Held: CoA held that there had not been substantial performance and therefore the claimant not entitled to recover anything.
Exceptions to the strict rule for DbP, prevention of performance:
Planche v Colburn [1831]
Facts: the claimant agreed to write a book for the defendant as part of a series. The agreed contract price was £100 to be payable in completion. Defendant then cancelled the request after claimant had finished half the book. Claimant brought an action to enforce the payment.
Held: the claimant was entitled to recover £50 because the defendant had prevented the performance.
DbF, original case:
Paradise v Jane (1647)
Facts: Jane owed rent under a lease to Paradine. Jane contended that he had been forced off the land for three years due to an invading army and that he should not therefore be liable to pay rent.
Held: court held there was still a contractual duty to pay rent. This was not discharged by the intervening event of the invasion. Liability for intervening events should be covered by express provision for them in the contract.
DbF, impossibility, two cases:
Condor v Baron Knights [1966]
Facts: 16 yo agreed by contract to play the drums for the defendant band for 7 nights per week for 5 years. Claimant suffered a mental breakdown and was told by his doctor that he should not perform more than 4 nights per week. Band dismissed him. Brought a claim for wrongful dismissal.
Held: claimant’s action was unsuccessful as his medical condition made it impossible for him to perform his contractual obligations and the contract was thus frustrated.
Taylor v Caldwell (1863)
Facts: claimants hires out a music hall in Surrey for holding four grand concerts. Claimant went to great expense to organise. However the music hall was destroyed in an accidental fire.

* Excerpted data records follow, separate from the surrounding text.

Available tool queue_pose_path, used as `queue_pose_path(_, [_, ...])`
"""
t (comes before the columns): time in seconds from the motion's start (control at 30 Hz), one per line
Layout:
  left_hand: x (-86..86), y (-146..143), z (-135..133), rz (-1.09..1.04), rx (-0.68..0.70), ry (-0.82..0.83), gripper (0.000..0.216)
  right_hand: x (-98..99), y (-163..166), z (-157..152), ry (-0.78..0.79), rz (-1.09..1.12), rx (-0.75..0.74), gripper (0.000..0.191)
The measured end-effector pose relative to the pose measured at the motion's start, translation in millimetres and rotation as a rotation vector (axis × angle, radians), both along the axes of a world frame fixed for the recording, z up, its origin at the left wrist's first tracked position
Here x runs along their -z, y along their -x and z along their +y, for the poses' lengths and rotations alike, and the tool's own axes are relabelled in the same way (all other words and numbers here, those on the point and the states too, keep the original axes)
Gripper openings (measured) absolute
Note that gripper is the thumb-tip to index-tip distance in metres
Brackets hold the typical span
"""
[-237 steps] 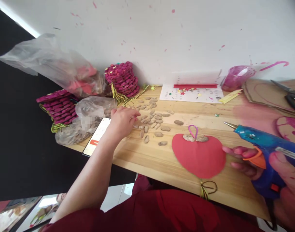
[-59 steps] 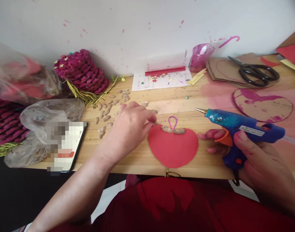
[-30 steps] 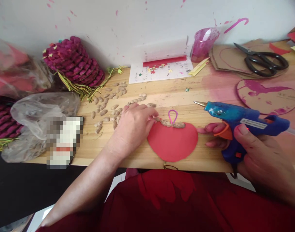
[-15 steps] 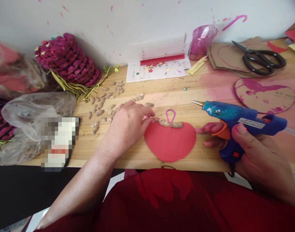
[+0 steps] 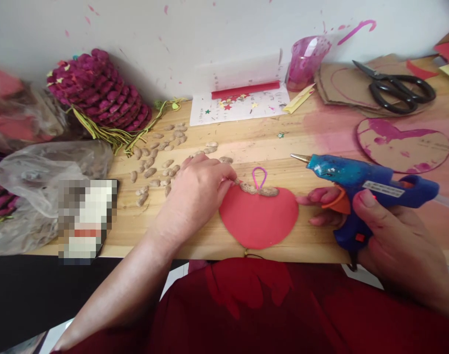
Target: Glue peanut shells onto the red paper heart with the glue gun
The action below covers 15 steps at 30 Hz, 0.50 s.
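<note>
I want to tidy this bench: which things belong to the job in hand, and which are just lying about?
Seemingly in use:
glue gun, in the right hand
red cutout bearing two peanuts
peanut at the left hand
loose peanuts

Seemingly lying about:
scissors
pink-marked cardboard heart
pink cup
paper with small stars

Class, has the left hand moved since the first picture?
Yes: judged against the white paper, the left hand has moved right, from the loose peanuts to the edge of the red heart.

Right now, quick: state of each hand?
Left hand: closed, pinching a peanut at the upper left edge of the red heart.
Right hand: closed, holding the glue gun.
</note>
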<state>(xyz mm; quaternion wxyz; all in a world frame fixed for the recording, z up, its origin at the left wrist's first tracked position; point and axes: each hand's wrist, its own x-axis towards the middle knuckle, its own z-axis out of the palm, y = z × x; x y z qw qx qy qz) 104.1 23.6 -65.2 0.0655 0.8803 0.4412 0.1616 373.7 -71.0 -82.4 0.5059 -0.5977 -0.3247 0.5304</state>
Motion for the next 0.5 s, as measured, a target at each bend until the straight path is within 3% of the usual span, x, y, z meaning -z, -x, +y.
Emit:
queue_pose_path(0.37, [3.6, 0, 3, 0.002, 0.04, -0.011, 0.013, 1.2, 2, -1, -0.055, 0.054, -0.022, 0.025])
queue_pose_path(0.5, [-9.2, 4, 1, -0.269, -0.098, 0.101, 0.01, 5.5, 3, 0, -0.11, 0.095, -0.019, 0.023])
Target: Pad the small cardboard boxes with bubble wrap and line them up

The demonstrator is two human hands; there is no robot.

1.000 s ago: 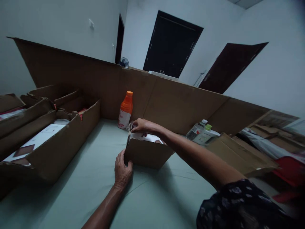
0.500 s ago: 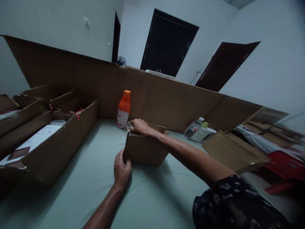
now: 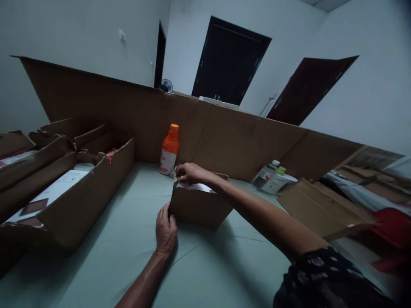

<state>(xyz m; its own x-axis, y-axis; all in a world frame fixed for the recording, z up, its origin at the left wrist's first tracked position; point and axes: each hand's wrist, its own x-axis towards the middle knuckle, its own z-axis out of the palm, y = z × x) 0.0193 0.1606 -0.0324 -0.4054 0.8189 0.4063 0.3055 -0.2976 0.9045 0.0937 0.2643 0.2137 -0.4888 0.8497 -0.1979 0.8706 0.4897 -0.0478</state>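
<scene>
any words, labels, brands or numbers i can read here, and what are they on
None of the text here can be read.
orange bottle: white label with red print, too blurred to read.
white-capped bottle and green-capped bottle: labels too small to read.
white sheet in the long carton: a dark patch, no legible print.
small cardboard box: no print shows on it.

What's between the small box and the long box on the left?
Nothing but bare green table between small box and long box, seen in the head view.
</scene>
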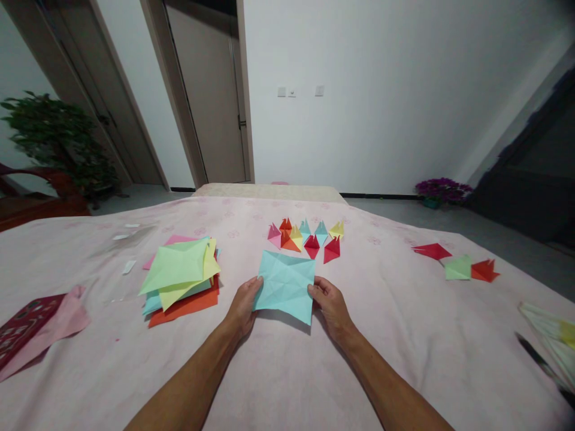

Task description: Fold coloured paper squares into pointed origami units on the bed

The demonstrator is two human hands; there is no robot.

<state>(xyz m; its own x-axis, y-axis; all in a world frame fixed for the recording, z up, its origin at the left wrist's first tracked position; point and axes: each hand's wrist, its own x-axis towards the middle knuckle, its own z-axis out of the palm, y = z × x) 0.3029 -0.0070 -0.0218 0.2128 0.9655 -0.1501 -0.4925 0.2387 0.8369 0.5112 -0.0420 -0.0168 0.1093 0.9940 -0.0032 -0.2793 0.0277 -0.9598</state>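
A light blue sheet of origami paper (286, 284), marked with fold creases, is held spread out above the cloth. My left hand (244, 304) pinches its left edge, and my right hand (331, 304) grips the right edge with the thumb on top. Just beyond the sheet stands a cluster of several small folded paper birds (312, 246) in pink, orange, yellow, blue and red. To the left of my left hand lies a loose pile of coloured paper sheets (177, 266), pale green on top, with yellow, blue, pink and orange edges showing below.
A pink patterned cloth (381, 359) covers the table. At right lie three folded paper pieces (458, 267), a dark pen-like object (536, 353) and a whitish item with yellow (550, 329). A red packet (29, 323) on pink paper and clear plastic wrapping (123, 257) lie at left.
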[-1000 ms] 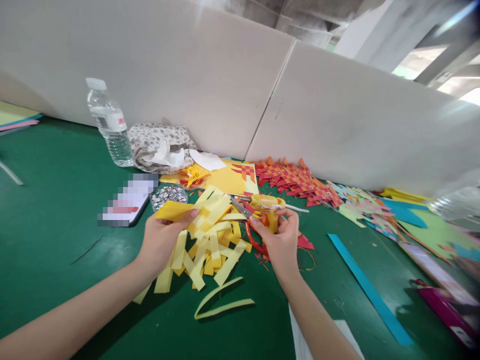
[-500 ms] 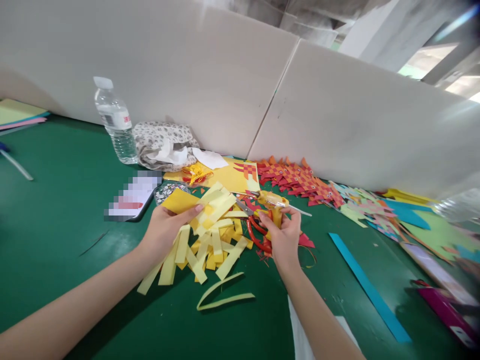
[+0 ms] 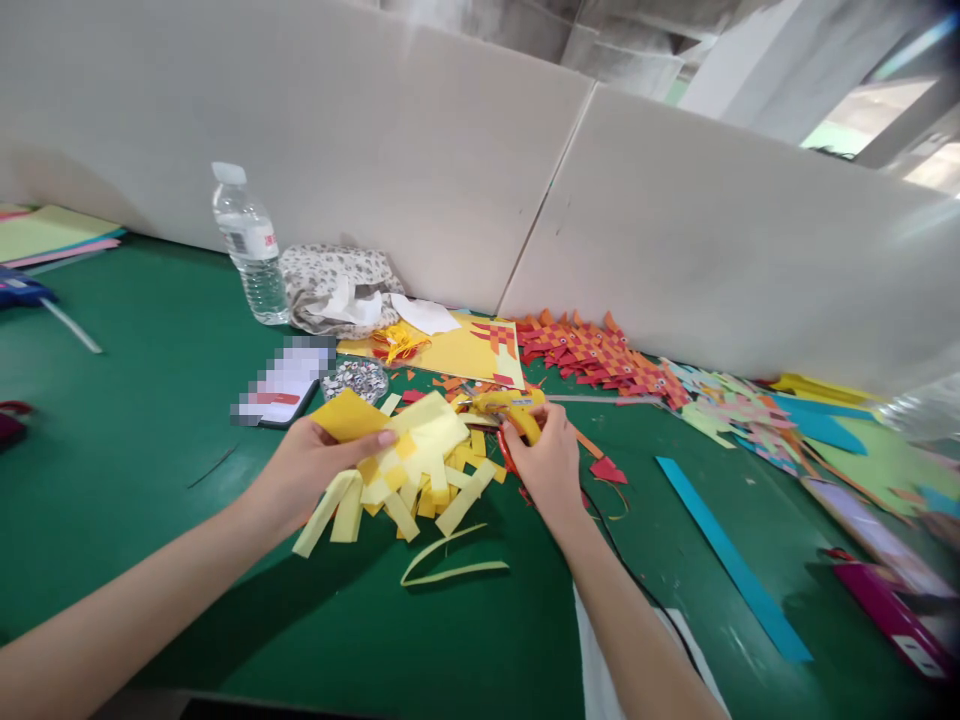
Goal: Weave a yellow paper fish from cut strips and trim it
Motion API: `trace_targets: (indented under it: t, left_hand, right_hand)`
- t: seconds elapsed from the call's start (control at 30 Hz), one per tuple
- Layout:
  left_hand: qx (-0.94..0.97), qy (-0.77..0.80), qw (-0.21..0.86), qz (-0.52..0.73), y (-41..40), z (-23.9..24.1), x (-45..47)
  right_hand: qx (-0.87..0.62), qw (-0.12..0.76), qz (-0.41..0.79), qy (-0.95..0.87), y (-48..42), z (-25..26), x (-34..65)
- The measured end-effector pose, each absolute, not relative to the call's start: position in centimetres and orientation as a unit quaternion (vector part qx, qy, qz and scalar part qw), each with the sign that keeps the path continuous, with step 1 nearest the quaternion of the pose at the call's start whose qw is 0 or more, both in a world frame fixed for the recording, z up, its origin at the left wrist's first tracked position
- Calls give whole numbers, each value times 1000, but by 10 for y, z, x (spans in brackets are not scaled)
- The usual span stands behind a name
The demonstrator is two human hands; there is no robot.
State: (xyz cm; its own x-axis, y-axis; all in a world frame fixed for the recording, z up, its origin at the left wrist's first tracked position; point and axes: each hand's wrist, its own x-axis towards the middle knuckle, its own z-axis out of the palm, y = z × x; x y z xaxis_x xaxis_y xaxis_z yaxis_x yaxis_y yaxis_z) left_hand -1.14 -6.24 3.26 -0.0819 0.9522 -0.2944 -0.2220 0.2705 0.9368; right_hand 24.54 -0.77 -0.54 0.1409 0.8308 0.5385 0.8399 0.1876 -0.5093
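Observation:
My left hand [image 3: 311,462] pinches a woven piece of yellow paper strips [image 3: 409,460] by its darker yellow end, lifted a little over the green table [image 3: 135,420]. Loose strip ends hang down from it. My right hand [image 3: 544,462] is wrapped around the handle of a yellow glue gun [image 3: 504,404], whose nozzle points left toward the woven piece. Red-handled scissors [image 3: 512,462] lie partly hidden under my right hand. A black cord [image 3: 622,560] runs back along my right forearm.
A water bottle [image 3: 251,245], a patterned cloth pouch [image 3: 337,285], a phone [image 3: 285,385] and a dish of googly eyes [image 3: 355,378] stand behind. Woven red-orange paper fish [image 3: 592,355] lie by the white partition [image 3: 420,150]. A blue strip [image 3: 731,560] lies at right, curled yellow strips [image 3: 450,560] in front.
My right hand turned the glue gun from pointing right to pointing left, toward the woven piece. My left hand drew the piece slightly nearer. The view shifted left.

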Motion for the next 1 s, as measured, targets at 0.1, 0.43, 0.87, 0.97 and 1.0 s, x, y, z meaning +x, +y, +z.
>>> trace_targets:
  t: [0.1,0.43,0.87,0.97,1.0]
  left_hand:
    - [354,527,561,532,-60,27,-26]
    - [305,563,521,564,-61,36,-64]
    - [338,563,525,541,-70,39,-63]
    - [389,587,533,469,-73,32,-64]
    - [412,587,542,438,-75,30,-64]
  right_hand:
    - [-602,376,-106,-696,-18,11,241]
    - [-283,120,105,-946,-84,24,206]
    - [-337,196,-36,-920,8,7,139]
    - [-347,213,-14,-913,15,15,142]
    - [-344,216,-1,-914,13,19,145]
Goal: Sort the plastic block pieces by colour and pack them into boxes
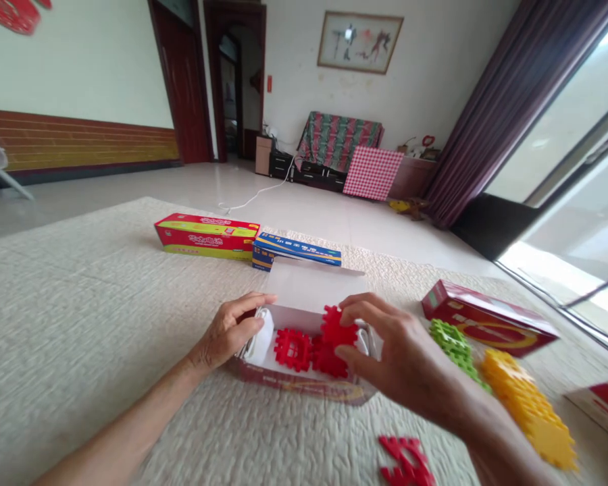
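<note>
An opened cardboard box (304, 390) with its white lid raised at the back lies in front of me. My left hand (232, 329) grips its left end, thumb and fingers over the side flap. Between the thumb and fingers of my right hand (385, 337) is a red interlocking plastic block (334, 327), held above the box's right half. Another red block (292, 349) lies flat inside, and more red shows just under the held one. Loose red blocks (406, 462) lie on the mat near my right forearm.
Green blocks (453, 345) and a row of yellow blocks (529, 408) lie to the right. A dark red box (486, 317) stands behind them, another box (605, 408) at the right edge. A red-and-yellow box (207, 237) and a blue box (298, 248) stand behind the opened box.
</note>
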`<state>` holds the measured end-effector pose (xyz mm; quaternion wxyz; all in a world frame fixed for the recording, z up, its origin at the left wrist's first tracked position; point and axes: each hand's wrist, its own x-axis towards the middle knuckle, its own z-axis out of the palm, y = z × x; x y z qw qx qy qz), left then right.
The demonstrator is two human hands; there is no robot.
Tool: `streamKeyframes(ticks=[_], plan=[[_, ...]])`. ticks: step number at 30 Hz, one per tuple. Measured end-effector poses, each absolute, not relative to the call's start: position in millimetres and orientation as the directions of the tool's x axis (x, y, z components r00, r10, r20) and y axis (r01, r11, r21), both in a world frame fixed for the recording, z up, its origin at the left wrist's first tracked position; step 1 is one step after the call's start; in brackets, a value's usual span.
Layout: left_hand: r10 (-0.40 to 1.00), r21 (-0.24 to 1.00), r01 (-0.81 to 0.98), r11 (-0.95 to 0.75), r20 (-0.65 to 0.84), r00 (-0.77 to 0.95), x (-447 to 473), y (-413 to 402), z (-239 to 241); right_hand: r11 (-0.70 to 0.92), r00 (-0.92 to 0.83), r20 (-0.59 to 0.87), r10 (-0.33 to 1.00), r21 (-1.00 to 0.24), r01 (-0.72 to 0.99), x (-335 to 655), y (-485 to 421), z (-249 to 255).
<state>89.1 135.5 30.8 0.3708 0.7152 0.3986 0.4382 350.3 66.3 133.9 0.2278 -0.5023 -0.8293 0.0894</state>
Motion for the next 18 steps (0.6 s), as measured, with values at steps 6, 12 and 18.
streamKeyframes(ticks=[6, 12, 18], plan=[[0.887, 0.873, 0.239, -0.424, 0.347, 0.305, 90, 135, 33, 0.49, -0.462, 0.169, 0.871, -0.378, 0.786, 300, 74, 113], [0.889, 0.876, 0.227, -0.425, 0.357, 0.287, 91, 135, 34, 0.495, -0.366, 0.361, 0.858, -0.385, 0.779, 334, 76, 124], [0.898, 0.878, 0.253, -0.407, 0.333, 0.288, 90, 135, 32, 0.174, -0.115, 0.281, 0.953, -0.198, 0.964, 430, 86, 121]])
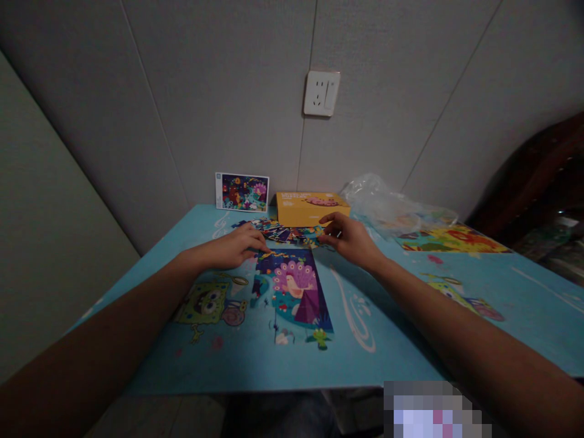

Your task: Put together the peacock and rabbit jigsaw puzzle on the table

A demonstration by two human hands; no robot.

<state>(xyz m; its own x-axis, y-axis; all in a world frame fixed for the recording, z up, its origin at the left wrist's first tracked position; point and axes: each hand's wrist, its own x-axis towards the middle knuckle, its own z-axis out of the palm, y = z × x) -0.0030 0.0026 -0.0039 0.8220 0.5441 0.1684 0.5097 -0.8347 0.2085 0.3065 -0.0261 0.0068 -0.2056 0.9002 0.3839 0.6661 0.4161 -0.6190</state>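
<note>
A partly assembled jigsaw puzzle (296, 292) with a pink peacock and a purple tent lies on the table in front of me. My left hand (238, 246) rests palm down at its upper left corner, fingers stretched out and fingertips by the puzzle's top edge. Beyond the assembled part spreads a pile of loose puzzle pieces (285, 233), partly hidden by both hands. At the pile's right end hovers my right hand (350, 240), fingers curved, with a gap between thumb and forefinger. I make out nothing held in either hand.
Against the wall stand a picture card (243, 193) and a yellow box (312, 210). To their right lie a crumpled clear plastic bag (381, 201) and a colourful picture sheet (460, 239). A blue cartoon-print cover (219, 365) lies over the table. A socket (322, 93) is on the wall.
</note>
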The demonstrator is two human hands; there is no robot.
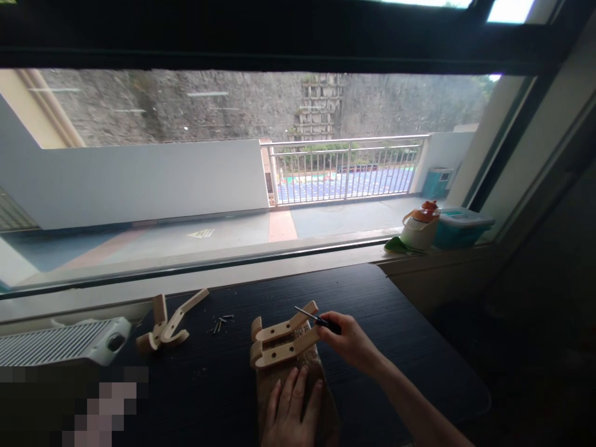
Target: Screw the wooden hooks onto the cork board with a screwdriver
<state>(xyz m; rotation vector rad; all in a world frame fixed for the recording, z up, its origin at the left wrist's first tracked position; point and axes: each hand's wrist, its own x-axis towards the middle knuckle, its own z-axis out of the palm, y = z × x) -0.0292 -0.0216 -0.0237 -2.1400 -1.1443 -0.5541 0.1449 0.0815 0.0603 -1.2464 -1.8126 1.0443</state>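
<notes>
At the lower centre of the frame, a brown board [318,367] is lain on the dark table [395,335], and two curved wooden hooks [279,341] are set side by side across its far end. The left hand [291,406] is laid flat on the near part of the board, fingers spread and nothing grasped. The board is judged to be pinned this way against sliding. Just right of the hooks, the right hand [349,340] is closed around the dark handle of a screwdriver [310,315]. Its thin shaft is angled up and to the left over the upper hook's end, a grip that seems suited to bearing on the hook.

Left of centre, two more wooden hooks [167,326] are propped against each other, with a few loose screws [221,323] scattered between them and the board, apparently kept within reach.

At the right of the window sill, a white jug [419,226] with an orange lid is stood just beside a teal lidded box [460,226]. Both are closed, so what is inside cannot be told. A white ribbed heater [60,344] is seen at the lower left.
</notes>
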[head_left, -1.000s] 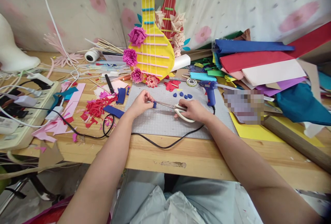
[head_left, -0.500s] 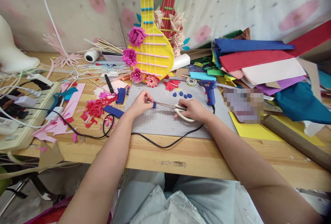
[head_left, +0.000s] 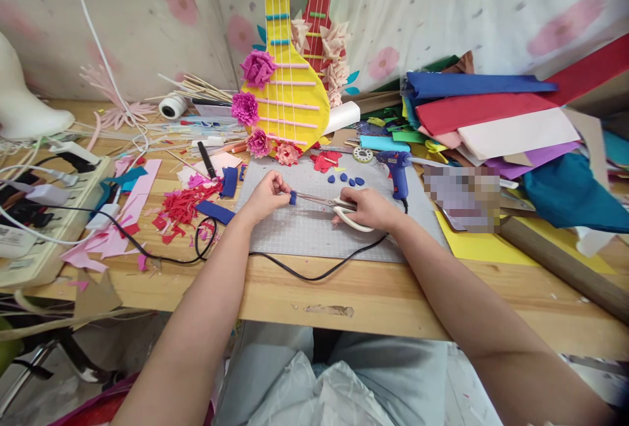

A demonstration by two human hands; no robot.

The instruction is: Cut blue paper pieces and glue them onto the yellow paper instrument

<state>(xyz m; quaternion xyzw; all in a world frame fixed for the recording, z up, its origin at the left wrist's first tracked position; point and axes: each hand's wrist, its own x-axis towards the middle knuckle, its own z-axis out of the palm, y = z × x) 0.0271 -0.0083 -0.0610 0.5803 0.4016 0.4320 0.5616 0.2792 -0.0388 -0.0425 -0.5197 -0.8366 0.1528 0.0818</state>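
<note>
My left hand (head_left: 265,195) pinches a small blue foam piece (head_left: 293,198) over the grey cutting mat (head_left: 304,232). My right hand (head_left: 367,208) grips white-handled scissors (head_left: 339,206), whose blades reach left and meet the blue piece. Several cut blue petals (head_left: 346,179) lie on the mat just behind the scissors. A blue glue gun (head_left: 399,170) stands to the right of my right hand, its black cord (head_left: 314,275) running across the mat's front.
A yellow foam lute (head_left: 287,85) with pink flowers and a red one (head_left: 322,13) lean on the wall. Coloured foam sheets (head_left: 491,118) pile at the right. Red scraps (head_left: 184,206), pink paper, a power strip (head_left: 54,216) and cables crowd the left.
Both hands stay where they were with the blue piece and scissors; the view has shifted only slightly.
</note>
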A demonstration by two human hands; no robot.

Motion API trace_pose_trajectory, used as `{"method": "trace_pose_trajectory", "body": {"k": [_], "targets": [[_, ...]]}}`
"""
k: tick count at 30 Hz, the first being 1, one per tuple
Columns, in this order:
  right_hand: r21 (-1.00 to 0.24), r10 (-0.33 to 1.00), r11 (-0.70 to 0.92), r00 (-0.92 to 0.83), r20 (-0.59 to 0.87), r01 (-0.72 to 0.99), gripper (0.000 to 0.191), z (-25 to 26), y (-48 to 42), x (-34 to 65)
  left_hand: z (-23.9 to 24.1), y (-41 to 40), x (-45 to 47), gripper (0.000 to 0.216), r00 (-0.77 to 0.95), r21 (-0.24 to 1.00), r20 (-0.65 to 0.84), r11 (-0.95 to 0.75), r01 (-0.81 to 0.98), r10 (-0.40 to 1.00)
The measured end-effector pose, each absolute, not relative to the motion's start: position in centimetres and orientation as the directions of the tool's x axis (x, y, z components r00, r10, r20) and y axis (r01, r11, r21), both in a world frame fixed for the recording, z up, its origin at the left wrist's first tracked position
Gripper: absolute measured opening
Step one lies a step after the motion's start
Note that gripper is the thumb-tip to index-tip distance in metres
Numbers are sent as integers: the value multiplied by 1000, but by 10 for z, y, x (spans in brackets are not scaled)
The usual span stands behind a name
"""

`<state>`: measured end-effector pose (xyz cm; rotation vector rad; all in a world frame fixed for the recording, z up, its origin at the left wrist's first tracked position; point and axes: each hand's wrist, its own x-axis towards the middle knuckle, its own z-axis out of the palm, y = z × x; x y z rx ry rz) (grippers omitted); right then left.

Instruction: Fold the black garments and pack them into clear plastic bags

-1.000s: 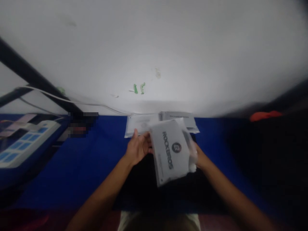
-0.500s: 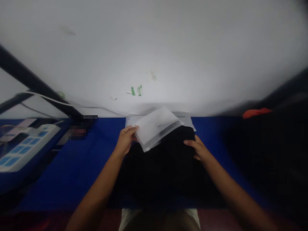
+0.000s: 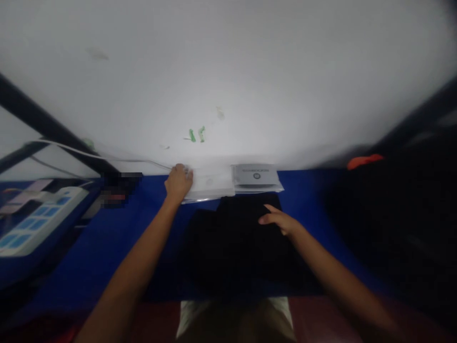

Held: claimant’s action for breach failed. Contract had been frustrated as the fire men’s the contract was impossible to perform.
DbF, change in circumstances, two cases:
Krell v Henry [1903]
Facts: Henry hired a room from Krell for two days to view the coronation of Edward VII but the contract itself made no reference to this. The king’s illness caused a postponement and defendant refused to pay for the room.
Held: the court held that the contract was frustrated. Henry was excused from paying as the coronation was the foundation of the contract.
Herne Bay Steamboat v Hutton [1903]
Facts: defendant hired a boat to sail around the Solent to see the new King’s inspection of the fleet gathered in the port and to see the fleet which was seldom gathered in one place. Inspection postponed.
Held: the court held that the contract was not frustrated. Although one purpose to see the inspection had been destroyed, the defendant was still able to use the boat and see the fleet. The court considered that there was still some commercial value in the contract.
Limitations on the doctrine of frustration:
1) Frustration is self-induced.
2) Contract has merely become more difficult to perform or less beneficial to one of the parties.
Davis Contractors alts v Fareham UDC [1958]
Facts: contractors agreed to build 78 houses for the Council within 8 months for an agreed price of £85,000. Due to a shortage in skilled labour and material the contract took 22 months to complete and was much more expensive than anticipated. Contractors err paid the contractually agreed price but brought an action arguing that they should be paid more.
Held: contract not frustrated. Fact that a contract had been more difficult to perform or not so profitable is not sufficient to amount to frustration. It was still possible to complete the contract.